Other Identification:
Alma Mahler-Werfel {born Alma Margaretha Maria Schindler}
Birth: 31st August 1879
Death: 11th December 1964)
Alma Mahler was an Austrian composer, author, editor, and socialite. Musically active from her early years, she was the composer of nearly fifty songs for voice and piano, and works in other genres as well.

She married composer Gustav Mahler. Gustav was not interested in Alma’s composition, desiring for her to abandon composing. The lengthy letter Gustav sent her on 19th December 1901 is emphatic that she must give up composing, and Alma was able to artistically stifle herself and embrace the role of a loving wife and supporter of her husband’s music.
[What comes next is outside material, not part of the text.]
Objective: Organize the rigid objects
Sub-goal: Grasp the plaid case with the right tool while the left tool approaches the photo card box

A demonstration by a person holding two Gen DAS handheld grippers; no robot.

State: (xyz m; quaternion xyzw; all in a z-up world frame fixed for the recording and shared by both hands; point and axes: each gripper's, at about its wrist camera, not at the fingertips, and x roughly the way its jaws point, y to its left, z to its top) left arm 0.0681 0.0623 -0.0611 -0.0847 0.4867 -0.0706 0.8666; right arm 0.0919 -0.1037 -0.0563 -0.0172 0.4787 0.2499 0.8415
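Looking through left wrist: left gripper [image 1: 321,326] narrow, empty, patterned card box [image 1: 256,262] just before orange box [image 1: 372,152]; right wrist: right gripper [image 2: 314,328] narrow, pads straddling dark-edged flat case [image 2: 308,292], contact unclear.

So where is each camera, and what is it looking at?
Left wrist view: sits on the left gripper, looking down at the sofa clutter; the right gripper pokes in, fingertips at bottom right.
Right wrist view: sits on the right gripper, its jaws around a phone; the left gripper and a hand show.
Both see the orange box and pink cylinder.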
In June 1910, after becoming severely depressed, Alma began an affair with the young architect Walter Gropius (later head of the Bauhaus), whom she met during a rest at a spa. Following the emotional crisis in their marriage after Gustav’s discovery of Alma’s affair with Gropius, Gustav at last began to take an interest in Alma’s musical compositions, regretting his earlier dismissive attitude. In February 1911, Gustav fell severely ill with an infection related to a heart defect that had been diagnosed several years earlier, and passed away three months later.

After Gustav’s death, Alma did not immediately resume contact with Gropius. Between 1912 and 1914 she had a tumultuous affair with the artist Oskar Kokoschka, who created works inspired by their relationship, including his painting ‘The Bride of the Wind’.  However, Kokoschka was too possessive for Alma. Alma then married Walter Gropius in 1915, and they had a daughter, Manon Gropius. Yet, throughout her marriage to Gropius, Alma also engaged in an affair with Franz Werfel. She and Werfel even began openly living together after. She did not marry Werfel until 1929 following her separation from Gropius. She then took the name Alma Mahler-Werfel.

In 1938, after Nazi Germany annexed Austria, Werfel and Alma fled, as it was unsafe for the Jewish Werfel. Eventually the couple settled in Los Angeles. In later years, her salon became part of the artistic scene in Los Angeles and New York. She brought together great artists such as Arnold Schoenberg, Igor Stravinsky, Thomas Mann, and many others. Werfel, who had enjoyed moderate renown in the US as an author, achieved popular success with his novel ‘The Song of Bernadette’, and the science fiction novel ‘Star of the Unborn’ published after his death. Werfel, had experienced serious heart problems throughout his exile, and died of a heart attack in California in 1945. In 1946, Mahler-Werfel became a US citizen.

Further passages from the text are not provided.